La proposition de vente d'or de 13 milliards de dollars déclenche une chute de prix de 70 dollars
Un plan proposé par le gouverneur de la banque centrale de Pologne visant à liquider une partie des avoirs en or du pays a provoqué une forte liquidation sur les marchés des métaux précieux. La proposition, rapportée par Bloomberg, prévoit de lever jusqu'à 480 milliards de zlotys (environ 13 milliards de dollars) pour les dépenses de défense en vendant une partie des 550 tonnes de réserves d'or de la nation. Cette nouvelle a immédiatement fait chuter les prix de l'or au comptant d'environ 70 dollars, reflétant les inquiétudes du marché concernant un choc d'offre potentiel de la part d'un détenteur officiel majeur.
Ce financement est présenté comme une alternative nationale à un programme de financement de la défense de l'UE. Le plan du gouverneur de la Banque centrale, Adam Glapinski, impliquerait apparemment la vente de l'or pour réaliser un gain papier avant de le racheter, convertissant ainsi efficacement les actifs de réserve en fonds d'État. Cette manœuvre vise à contourner les interdictions légales tout en apportant une impulsion significative au budget de la défense de la Pologne.
Le plan pour contourner le fonds de 44 milliards d'euros de l'UE fait face à une impasse politique
La proposition est enracinée dans une profonde divergence politique entre le président et le Premier ministre de la Pologne. Le président Karol Nawrocki, qui soutient la vente d'or, tente de contourner le programme de prêt « European Security Action » (SAFE) de l'UE, dont la Pologne se voit attribuer une part de 44 milliards d'euros. La faction du président considère le plan de l'UE comme préjudiciable aux relations polono-américaines. Le Premier ministre Donald Tusk, cependant, a publiquement soutenu l'utilisation des prêts à faible taux d'intérêt de l'UE, créant un conflit direct sur la stratégie de financement du pays.

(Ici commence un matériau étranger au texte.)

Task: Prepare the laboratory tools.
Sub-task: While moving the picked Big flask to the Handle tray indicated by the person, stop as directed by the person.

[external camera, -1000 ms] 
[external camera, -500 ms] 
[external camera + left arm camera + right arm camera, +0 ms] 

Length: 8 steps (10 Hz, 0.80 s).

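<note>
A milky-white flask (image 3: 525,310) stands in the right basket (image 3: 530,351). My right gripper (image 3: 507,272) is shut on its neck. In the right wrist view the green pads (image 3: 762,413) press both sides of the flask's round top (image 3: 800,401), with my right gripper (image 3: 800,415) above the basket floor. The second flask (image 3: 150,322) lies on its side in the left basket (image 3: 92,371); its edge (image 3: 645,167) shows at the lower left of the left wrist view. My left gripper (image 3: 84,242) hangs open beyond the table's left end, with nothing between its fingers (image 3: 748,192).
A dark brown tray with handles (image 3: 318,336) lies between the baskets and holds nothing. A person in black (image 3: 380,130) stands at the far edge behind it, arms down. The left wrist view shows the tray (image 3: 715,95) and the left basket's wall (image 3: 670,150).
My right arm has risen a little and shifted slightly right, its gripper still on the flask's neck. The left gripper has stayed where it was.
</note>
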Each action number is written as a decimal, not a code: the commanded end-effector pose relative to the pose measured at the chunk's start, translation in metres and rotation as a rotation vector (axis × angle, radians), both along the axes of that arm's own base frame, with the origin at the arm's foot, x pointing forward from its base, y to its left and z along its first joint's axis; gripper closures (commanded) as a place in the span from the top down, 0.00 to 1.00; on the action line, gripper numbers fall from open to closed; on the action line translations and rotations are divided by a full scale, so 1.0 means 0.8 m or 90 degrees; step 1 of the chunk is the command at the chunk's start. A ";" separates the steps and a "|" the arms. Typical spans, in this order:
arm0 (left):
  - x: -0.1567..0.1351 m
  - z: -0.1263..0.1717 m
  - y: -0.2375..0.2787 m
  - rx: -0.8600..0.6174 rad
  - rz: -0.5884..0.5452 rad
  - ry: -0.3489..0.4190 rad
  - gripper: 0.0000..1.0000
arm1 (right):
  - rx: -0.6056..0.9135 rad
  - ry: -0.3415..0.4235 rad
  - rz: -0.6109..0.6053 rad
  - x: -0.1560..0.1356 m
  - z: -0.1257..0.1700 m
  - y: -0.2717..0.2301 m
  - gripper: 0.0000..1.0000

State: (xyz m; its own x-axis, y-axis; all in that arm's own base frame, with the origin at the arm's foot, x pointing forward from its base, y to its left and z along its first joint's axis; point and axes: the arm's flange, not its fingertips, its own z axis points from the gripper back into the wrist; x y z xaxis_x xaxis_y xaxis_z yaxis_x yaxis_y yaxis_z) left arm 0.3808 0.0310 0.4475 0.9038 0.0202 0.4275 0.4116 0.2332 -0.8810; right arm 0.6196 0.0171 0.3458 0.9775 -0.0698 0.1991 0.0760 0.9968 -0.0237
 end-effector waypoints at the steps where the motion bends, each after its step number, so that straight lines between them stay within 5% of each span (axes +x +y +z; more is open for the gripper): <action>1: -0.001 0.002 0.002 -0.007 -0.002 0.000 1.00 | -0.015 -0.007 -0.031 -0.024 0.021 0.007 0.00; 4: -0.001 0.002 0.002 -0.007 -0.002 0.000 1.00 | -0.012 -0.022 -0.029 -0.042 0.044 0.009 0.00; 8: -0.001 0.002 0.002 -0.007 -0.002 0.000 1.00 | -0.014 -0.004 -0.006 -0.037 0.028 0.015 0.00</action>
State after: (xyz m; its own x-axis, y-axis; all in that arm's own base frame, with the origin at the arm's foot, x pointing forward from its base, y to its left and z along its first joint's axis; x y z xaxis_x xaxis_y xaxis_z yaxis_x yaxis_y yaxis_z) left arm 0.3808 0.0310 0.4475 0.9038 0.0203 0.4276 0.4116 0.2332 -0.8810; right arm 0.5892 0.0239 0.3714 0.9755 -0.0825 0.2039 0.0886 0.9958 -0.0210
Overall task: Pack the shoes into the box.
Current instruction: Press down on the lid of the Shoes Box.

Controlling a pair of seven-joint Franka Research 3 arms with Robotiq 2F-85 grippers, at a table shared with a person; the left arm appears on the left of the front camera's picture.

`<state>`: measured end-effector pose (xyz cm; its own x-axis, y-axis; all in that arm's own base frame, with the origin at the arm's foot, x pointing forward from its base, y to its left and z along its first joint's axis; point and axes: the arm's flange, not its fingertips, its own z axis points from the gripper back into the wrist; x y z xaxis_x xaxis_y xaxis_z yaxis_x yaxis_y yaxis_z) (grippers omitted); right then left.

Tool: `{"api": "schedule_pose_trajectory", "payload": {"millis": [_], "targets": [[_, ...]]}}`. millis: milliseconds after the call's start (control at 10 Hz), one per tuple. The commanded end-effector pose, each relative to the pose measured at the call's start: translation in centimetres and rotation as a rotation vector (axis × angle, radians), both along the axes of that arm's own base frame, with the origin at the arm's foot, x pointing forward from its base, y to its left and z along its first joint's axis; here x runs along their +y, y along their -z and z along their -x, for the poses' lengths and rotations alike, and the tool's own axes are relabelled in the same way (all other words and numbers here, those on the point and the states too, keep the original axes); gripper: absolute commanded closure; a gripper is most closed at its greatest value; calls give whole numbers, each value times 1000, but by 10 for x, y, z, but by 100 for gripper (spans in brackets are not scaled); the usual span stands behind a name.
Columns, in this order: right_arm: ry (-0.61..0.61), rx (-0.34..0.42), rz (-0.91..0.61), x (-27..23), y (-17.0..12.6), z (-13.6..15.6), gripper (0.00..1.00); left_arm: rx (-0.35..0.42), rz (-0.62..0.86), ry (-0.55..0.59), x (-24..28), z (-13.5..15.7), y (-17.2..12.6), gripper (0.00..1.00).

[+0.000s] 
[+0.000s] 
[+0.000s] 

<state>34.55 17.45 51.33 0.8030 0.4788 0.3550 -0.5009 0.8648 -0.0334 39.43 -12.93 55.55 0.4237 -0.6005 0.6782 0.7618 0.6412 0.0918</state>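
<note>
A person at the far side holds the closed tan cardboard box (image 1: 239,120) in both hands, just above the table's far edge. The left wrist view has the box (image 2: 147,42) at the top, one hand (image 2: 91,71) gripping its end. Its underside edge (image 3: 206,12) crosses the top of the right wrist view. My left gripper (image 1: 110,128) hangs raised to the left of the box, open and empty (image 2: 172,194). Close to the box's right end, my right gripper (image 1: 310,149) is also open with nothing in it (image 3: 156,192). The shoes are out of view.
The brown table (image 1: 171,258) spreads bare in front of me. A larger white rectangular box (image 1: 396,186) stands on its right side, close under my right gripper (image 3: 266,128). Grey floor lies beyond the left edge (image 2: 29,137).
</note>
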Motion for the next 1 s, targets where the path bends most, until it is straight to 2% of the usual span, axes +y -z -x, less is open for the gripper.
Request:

D'importants obstacles juridiques se dressent également. La loi polonaise actuelle interdit explicitement à la banque centrale de financer directement le budget du gouvernement. Bien que le gouverneur Glapinski ait reconnu les « défis juridiques », il a suggéré qu'une loi spéciale pourrait autoriser cette démarche. L'incertitude quant à savoir si le plan peut surmonter à la fois l'opposition politique et les contraintes juridiques rend sa mise en œuvre très discutable.
La Pologne était le premier acheteur d'or avant de proposer la vente
Cette démarche est particulièrement notable compte tenu de la position récente de la Pologne en tant qu'acheteur officiel d'or le plus agressif au monde. La Banque nationale de Pologne a activement augmenté ses réserves pour se prémunir contre l'instabilité géopolitique, avec un objectif déclaré de porter ses avoirs totaux à 700 tonnes. Cette frénésie d'achats a généré d'importants bénéfices papier, l'or acheté de fin 2023 à 2025 montrant un gain non réalisé d'environ 43 milliards d'euros.
Ce contexte rend la proposition financièrement logique, car elle monétiserait les gains récents. Cependant, un changement soudain, passant du plus grand acheteur à un potentiel vendeur majeur, introduit une volatilité et une incertitude significatives sur le marché de l'or. La viabilité du plan repose désormais entièrement sur la navigation dans le complexe paysage politique intérieur de la Pologne.